Every line of the data that includes "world" should be copied out.

**Exercise material:**
#####
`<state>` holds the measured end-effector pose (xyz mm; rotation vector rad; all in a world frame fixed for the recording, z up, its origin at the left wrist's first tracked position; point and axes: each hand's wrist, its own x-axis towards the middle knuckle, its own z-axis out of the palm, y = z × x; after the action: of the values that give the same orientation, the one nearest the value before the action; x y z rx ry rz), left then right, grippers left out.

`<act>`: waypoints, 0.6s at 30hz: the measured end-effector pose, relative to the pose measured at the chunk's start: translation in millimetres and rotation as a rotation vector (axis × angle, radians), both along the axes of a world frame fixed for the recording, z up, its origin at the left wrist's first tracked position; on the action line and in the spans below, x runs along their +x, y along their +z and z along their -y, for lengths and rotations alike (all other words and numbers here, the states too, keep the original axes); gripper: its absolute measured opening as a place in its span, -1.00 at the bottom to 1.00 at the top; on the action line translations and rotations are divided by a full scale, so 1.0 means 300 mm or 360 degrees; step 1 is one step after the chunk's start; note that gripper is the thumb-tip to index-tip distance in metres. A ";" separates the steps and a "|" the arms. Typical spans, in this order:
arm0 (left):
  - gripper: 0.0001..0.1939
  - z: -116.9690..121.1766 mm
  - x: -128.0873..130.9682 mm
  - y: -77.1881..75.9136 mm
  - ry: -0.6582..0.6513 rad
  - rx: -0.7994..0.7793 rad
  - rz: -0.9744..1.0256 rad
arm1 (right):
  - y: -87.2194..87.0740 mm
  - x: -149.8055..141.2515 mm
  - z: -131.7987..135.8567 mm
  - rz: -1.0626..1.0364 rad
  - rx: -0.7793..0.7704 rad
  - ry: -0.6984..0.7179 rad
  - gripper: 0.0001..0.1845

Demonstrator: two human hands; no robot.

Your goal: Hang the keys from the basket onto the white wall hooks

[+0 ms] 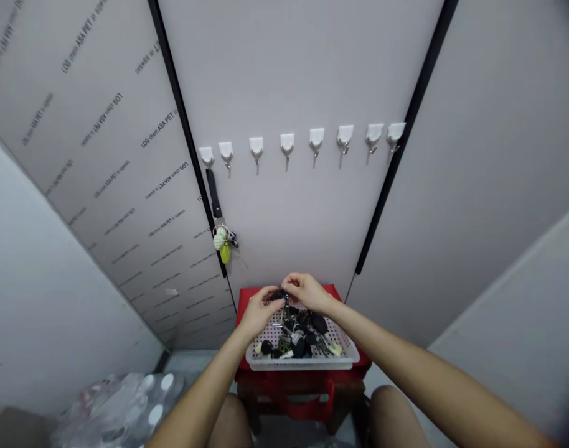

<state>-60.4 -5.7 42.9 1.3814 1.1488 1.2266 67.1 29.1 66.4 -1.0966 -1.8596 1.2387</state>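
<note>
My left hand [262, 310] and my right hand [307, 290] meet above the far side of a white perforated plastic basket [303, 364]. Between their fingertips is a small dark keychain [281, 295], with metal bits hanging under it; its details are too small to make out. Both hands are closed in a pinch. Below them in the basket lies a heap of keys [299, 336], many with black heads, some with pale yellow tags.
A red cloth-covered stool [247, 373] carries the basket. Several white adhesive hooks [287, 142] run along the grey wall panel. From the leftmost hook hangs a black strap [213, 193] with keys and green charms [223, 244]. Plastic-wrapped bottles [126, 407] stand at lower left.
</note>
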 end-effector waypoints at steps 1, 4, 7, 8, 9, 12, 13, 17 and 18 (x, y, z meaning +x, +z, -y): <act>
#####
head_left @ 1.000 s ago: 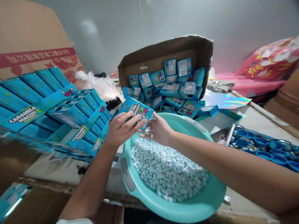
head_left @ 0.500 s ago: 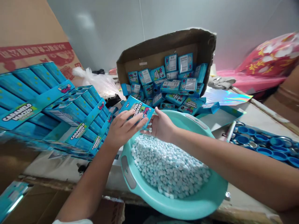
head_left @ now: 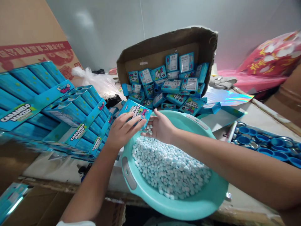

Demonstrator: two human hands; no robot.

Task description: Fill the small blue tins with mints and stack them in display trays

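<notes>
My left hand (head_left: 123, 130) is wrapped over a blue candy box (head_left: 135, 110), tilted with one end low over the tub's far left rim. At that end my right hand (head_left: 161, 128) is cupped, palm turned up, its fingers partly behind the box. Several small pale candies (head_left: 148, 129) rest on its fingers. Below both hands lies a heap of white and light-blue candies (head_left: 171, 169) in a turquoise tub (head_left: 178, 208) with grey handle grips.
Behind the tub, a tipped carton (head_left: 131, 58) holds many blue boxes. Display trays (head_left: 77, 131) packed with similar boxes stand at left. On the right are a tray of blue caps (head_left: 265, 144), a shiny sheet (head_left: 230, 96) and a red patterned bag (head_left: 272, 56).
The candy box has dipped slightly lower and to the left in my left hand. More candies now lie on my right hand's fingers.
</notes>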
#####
**Your response:**
`<state>` holds the measured end-effector pose (xyz mm; rotation vector rad; all in a world frame fixed for the recording, z up, its origin at the left wrist's first tracked position; point and axes: each hand's wrist, its own x-axis towards the middle knuckle, its own z-axis out of the palm, y = z × x; after the action: of the values that give the same orientation, the one nearest the value before the action; x y z rx ry rz), left then right, grippers left out.
`<act>`: waypoints, 0.6s at 30hz: the measured end-effector pose, relative to the pose measured at the chunk's start: translation in millimetres and rotation as a rotation vector (axis × angle, radians), both along the axes of a world frame fixed for the recording, z up, its origin at the left wrist's first tracked position; on the action line and in the spans below, x runs along their +x, y along their +z and z along their -y, for lengths and rotations alike (all other words and numbers here, the states too, keep the original axes); gripper: its absolute measured opening as a place in its span, -1.00 at the bottom to 1.00 at the top; on the action line translations and rotations are divided by a full scale, so 1.0 means 300 mm or 360 degrees; step 1 is one step after the chunk's start; note that gripper is the thumb-tip to index-tip distance in metres. A ";" separates the steps and a "|" the arms. Typical spans, in this order:

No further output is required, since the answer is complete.